Understanding the Options Greeks: Delta, Gamma, Theta, Vega
The "Greeks" are mathematical measures that describe how an option's price changes in response to various factors. Understanding them is essential for position sizing, risk management, and strategy construction.
Delta: Directional Exposure
Delta measures how much the option price changes for a $1 move in the underlying. A call with 0.30 delta gains $0.30 when the stock rises $1. Delta also approximates the probability of expiring in-the-money. At QuantaEdge, we target 16-delta short strikes for iron condors — about 84% probability of profit per side.

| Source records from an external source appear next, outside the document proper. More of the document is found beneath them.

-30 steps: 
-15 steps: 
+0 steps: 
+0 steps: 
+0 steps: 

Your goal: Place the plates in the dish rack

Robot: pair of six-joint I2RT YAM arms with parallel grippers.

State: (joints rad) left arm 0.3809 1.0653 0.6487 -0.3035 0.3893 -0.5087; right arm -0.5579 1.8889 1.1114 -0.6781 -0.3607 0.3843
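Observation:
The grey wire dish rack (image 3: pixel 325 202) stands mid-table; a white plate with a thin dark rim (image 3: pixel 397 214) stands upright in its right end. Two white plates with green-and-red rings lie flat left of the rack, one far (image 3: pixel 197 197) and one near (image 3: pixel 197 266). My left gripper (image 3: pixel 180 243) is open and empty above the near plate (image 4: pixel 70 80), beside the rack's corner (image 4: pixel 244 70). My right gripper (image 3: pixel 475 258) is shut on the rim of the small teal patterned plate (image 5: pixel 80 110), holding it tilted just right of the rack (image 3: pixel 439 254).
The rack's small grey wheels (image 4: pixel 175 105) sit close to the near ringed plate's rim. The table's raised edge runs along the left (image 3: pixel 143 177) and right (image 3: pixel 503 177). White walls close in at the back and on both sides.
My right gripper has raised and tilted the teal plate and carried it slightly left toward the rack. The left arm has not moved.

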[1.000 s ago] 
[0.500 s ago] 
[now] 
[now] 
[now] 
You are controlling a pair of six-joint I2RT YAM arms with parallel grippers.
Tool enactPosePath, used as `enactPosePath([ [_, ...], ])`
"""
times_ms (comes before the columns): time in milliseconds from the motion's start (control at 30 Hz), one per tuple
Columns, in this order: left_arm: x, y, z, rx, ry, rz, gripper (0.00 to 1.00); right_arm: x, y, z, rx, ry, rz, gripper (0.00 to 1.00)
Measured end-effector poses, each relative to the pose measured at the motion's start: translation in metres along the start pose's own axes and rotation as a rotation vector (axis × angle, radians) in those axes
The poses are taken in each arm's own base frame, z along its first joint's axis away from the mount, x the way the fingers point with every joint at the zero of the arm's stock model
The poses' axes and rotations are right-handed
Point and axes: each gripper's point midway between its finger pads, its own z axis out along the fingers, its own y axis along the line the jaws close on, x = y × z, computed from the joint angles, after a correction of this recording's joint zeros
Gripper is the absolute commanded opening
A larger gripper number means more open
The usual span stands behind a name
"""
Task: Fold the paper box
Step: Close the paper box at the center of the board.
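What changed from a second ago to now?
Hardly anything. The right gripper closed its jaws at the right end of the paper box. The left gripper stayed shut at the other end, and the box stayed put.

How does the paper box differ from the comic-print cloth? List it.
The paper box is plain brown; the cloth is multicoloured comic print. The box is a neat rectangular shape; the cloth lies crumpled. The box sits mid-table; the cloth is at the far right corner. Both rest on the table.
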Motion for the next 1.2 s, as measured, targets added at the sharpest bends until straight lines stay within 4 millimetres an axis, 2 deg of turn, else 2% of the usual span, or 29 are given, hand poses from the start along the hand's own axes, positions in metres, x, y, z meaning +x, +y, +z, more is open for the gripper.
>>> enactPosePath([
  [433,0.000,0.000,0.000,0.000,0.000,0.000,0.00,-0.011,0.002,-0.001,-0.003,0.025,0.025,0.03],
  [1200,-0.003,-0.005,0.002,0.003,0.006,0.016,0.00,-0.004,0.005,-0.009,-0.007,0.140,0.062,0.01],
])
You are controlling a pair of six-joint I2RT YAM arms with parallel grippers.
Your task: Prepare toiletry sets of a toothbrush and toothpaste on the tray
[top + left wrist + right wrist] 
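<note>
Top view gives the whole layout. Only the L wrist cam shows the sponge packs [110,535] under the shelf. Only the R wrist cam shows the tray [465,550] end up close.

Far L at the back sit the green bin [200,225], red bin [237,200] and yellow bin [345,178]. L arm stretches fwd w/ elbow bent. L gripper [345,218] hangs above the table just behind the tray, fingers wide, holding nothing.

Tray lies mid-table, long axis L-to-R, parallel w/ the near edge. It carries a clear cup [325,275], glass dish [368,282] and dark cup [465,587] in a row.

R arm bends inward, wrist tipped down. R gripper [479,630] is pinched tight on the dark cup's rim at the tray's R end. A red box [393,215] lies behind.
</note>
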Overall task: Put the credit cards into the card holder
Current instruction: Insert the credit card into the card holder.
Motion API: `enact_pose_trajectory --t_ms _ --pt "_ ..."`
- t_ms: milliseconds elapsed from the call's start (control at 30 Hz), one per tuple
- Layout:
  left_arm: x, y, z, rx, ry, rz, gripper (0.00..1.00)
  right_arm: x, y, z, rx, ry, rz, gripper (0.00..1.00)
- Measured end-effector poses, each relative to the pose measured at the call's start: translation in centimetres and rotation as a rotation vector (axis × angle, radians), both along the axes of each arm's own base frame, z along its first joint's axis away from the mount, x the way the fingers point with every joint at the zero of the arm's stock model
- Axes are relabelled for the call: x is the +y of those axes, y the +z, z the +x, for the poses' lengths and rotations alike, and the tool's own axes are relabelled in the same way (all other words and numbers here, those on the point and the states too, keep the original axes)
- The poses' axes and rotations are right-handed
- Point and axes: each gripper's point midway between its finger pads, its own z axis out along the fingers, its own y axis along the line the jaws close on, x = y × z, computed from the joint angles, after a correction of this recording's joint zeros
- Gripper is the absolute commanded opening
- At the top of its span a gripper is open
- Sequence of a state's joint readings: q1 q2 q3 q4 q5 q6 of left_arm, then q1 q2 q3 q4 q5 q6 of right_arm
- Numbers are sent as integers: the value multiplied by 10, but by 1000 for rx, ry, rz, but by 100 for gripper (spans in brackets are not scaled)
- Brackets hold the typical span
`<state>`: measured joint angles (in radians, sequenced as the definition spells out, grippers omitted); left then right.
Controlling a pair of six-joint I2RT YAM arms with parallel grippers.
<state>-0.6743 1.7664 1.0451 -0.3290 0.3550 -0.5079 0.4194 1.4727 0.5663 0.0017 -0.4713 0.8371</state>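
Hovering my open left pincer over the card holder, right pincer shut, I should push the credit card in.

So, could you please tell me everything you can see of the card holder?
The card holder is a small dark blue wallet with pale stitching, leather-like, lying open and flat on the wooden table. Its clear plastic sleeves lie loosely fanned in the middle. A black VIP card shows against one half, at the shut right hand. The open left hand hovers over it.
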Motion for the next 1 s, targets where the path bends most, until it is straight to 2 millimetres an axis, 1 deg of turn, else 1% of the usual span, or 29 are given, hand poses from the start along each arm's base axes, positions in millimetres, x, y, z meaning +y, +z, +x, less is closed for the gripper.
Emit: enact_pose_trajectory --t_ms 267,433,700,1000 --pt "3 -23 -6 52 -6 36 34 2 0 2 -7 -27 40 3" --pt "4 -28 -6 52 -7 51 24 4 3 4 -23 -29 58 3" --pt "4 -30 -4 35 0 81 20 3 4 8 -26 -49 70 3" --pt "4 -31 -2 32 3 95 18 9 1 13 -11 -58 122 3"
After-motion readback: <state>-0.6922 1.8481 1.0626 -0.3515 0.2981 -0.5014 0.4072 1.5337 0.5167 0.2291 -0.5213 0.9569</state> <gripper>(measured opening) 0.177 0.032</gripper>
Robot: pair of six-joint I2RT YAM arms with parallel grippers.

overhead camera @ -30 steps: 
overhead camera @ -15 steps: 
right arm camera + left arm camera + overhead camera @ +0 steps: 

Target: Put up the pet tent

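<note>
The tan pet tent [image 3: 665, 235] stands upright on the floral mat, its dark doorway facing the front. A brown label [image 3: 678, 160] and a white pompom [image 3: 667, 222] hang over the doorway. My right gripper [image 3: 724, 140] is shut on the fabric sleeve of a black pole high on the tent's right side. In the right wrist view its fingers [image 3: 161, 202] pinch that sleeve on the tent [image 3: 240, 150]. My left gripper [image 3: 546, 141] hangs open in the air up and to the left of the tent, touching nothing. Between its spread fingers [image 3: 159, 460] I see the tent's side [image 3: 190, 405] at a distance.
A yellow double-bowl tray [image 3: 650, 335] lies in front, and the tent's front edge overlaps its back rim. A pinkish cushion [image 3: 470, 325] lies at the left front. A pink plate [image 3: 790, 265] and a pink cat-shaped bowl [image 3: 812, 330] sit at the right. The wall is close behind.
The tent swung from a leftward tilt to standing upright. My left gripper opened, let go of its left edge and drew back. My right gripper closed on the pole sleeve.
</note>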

Gamma: Rate of Change of Delta
Gamma measures how fast delta changes. High gamma means the position's directional exposure shifts rapidly. Gamma is highest for at-the-money options near expiration — which is why we exit iron condors with 7+ days remaining. Near-expiration gamma risk can turn a winning position into a loser in minutes.
Theta: Time Decay
Theta measures how much value the option loses each day. For option sellers, theta is profit: every day that passes with the underlying inside your strikes, you collect a small amount of premium. Our iron condor strategies harvest theta decay between 21-45 DTE, where the decay rate is steady without excessive gamma risk.
Vega: Volatility Sensitivity
Vega measures sensitivity to implied volatility changes. When IV rises, all options become more expensive. For premium sellers, rising IV after entry increases the cost to close the position. This is why we use IV rank filters — entering when IV is elevated gives us a structural tailwind as volatility mean-reverts.